Notwithstanding the hundreds of babies who die every year in hospitals of the Delhi, Gorakhpur and Farrukhabad variety, rates of both infant and maternal mortality have been consistently declining.

One of the main reasons for this happy development is the government's push for institutional deliveries, as against the age-old practice of home deliveries, presided over by midwives. The former, by ensuring better hygiene and medical care, has led to improved survival rates for both, mother and child.

Strangely, however, the opposite appears to be happening for older people!

More people are nowadays dying in hospitals than at home, at least in urban areas. 'Institutional deaths' anecdotally outnumber 'home deaths'. (Try to recollect how many people you know who have died at home in the last few years — I can think of only one.) There are many reasons for this, but we will not go into them as that is not the subject of this piece. But what it has done is left me with an insurmountable problem and much to worry about (apart from the fact that I have to file my income tax return soon!)

At a sprightly 73, I am uncomfortably conscious of the fact that I have crossed the average life expectancy age in India by a margin better than the NDA's majority, and may not live to see either Rahul Gandhi or Arvind Kejriwal become Prime Minister of India.

As things stand today, that may require the said average to go up to about 90 or perhaps require even a second rebirth.

But you can't fight with averages, and since I am about as average a Joe as any you'll come across in a week of Sundays, it's time for me to start thinking about the grand exit and the family pension for the long-suffering wife.

And that's where the problem arises.

You see, I don't want to be told 'Bon voyage' or 'Happy landing' — or whatever they say in Sanskrit these days — in a hospital, attached to more pipes and tubes than a vat in a distillery, with a ventilator pumping air into me as if I was an old, retreaded tyre with a dozen punctures.

It is my fervent wish to board Yamdoot's busy shuttle service (the last-mile connectivity) from my home, surrounded by the few family and friends whom I have not yet managed to annoy, gazing wistfully at the Aam Aadmi cap I had promised to wear when Mr Kejriwal became Prime Minister.

Since that doesn't appear likely anytime soon, I may as well not hold my breath, if you see what I mean.

I have written all this in my living will for my sons to read and carry out.
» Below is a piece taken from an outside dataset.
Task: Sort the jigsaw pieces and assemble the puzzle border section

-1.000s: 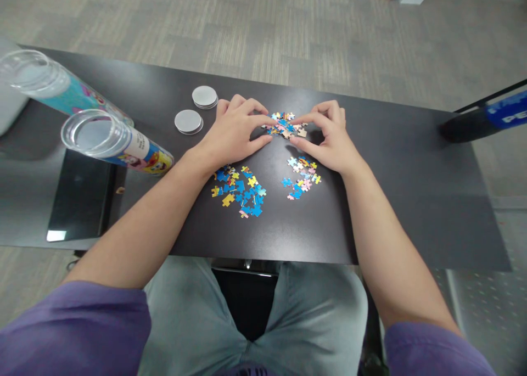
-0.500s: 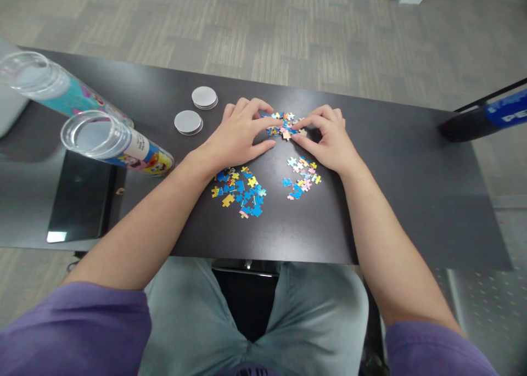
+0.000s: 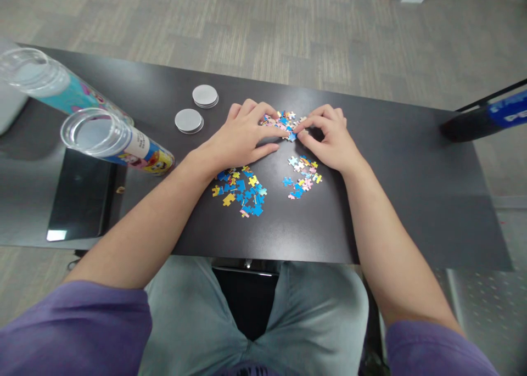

However, since they are products of Bishop Cotton School, Shimla, I can't depend on their ability to decipher words with more than two syllables, hence this public statement.

But I digress, as usual, from the main point, which is this: Who will issue my death certificate if I cop it at home?

I am told that only a government doctor or a hospital can issue a death. Now, I can hardly hope that a sarkari doctor will deign to come to my house in Puranikoti village when given the good news of my departure, considering that they rarely go to even their places of posting! Please press the 'Save' button on this problem, dear reader, while I move on to the next one.


The second, even bigger problem for me is this: I am a non-practising Hindu (i.e., not a gau rakshak or a bhakt), and do not wish to be cremated at Benaras or Haridwar, for the simple reason that I do not want half of my torso floating around in polka-dot Jockeys till I land up at the Ganga barrage in Kanpur — though, I must confess, since I belong to Kanpur, this will be my final ghar wapasi of sorts.

There is also that little problem of getting caught in a 10-kilometre traffic jam on the way to Haridwar, or of bumping into a sulking Mr Modi in Benaras and being mistaken for a potential NDA ally.

There are other reasons too for avoiding the barbeque and being toasted by my colleagues and neighbours.

I don't wish to be converted to CO2 or methane or whatever toxic gas ex-bureaucrats are composed of, and burn another hole in the ozone layer. I'd much rather become topsoil and end up as a begonia or a daisy and, if my luck holds out, perhaps be plucked by a pretty young girl some day! My desire, therefore, is to be buried — and that too on my own land in Puranikoti village, and not in a cemetery that is probably an encroachment on forest land. (Having served for almost four years in the forest department, I certainly cannot become a party to this, you will agree).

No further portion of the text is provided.